Please see the following links for more information. The article on CFO.com stresses the IRS's current crackdown.

IRS - Employee vs. Independent Contractor

Cracking Down on Independent Contractors - Careers - CFO.com

Saturday, February 27, 2010

IRS Increasing Investigations of Preparers of Fraudulent Tax Returns

According to the IRS, the service is stepping up the investigations of fraudulent preparers. Unfortunately for taxpayers, they are often unaware of the intent of the preparers, and generally just happy that they have received a refund. But, with that comes risk. The taxpayer will still have the tax liability, penalties, and interest to pay, causing great financial burden for the taxpayer.
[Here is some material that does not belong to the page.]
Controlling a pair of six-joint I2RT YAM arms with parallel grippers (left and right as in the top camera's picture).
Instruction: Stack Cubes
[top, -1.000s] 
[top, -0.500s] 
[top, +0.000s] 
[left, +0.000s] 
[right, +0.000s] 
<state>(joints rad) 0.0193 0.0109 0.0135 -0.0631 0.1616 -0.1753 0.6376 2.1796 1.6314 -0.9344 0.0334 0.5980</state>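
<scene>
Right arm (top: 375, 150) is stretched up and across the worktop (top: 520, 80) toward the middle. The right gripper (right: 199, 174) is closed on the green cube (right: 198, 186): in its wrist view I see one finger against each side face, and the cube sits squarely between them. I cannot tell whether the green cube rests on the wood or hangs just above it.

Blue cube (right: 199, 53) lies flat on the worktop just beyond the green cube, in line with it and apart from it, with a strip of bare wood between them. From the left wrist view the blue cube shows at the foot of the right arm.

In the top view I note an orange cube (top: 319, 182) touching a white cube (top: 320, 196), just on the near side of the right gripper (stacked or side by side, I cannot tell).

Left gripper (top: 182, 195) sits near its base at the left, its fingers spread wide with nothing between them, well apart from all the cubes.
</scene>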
According to the IRS, return preparer fraud generally involves the preparation and filing of false income tax returns by preparers who claim inflated personal or business expenses, false deductions, unallowable credits, or excessive exemptions on returns prepared for their clients. Abusive preparers may also manipulate income figures to obtain fraudulent tax credits, such as the Earned Income Tax Credit.

The IRS has found that these preparers derive financial benefit from a number of ways, including diverting a portion of the refund for their own benefit; charging inflated fees for the return preparation services; and increasing their clientele by advertising guaranteed larger refunds.

The following are signs of a fraudulent preparer:

           • Claims to be able to obtain larger refunds than other preparers;
           • Fee is based on a percentage of the refund obtained, and:
           • Refusal to sign the return or provide the taxpayer with a signed copy of the return.

The IRS reminds us, “Taxpayers need to keep in mind that they are ultimately responsible for their tax return.” The IRS recommends following these tips when hiring a preparer:

           • Get referrals from satisfied clients (hint: the amount of the refund should not be a factor – a high
                    refund return does not indicate it was prepared properly);
          • Ask the preparer about their training, experience, and current knowledge of tax law;
          • Find out if the preparer can represent taxpayers in an audit. Only Certified Public Accountants,
                    Enrolled Agents, and lawyers are authorized to represent taxpayers in front of the IRS;
          • Consider whether the individual or the firm will be around to answer questions about the
                    preparation of the tax return months or even years after the return has been filed;
          • Always review the return before signing, ask questions on entries you don’t understand, and get a
                    copy of the return for your records;
          • Never sign a blank tax form or one completed in pencil.


Anyone who suspects tax fraud or knows of an abusive tax preparer should fill out Form 3949-A
Form 3949-A

Head of Household When and You're Married?

How can that be right?? A person can claim "Head of Household" while married???

Odd as it may seem, it is quite true. But it's not as simple as just being married. The married taxpayers need to be legally separated AND not have lived together for the last six months out of the tax year. The household must be the principal home of the child(ren). The person claiming Head of Household must furnish over half of the cost of maintaining the household.

The spouse who files head of household may also use the full standard deduction, even if the other spouse itemizes deductions (or vice versa). If you are legally separated, be sure to let your tax preparer know of your status.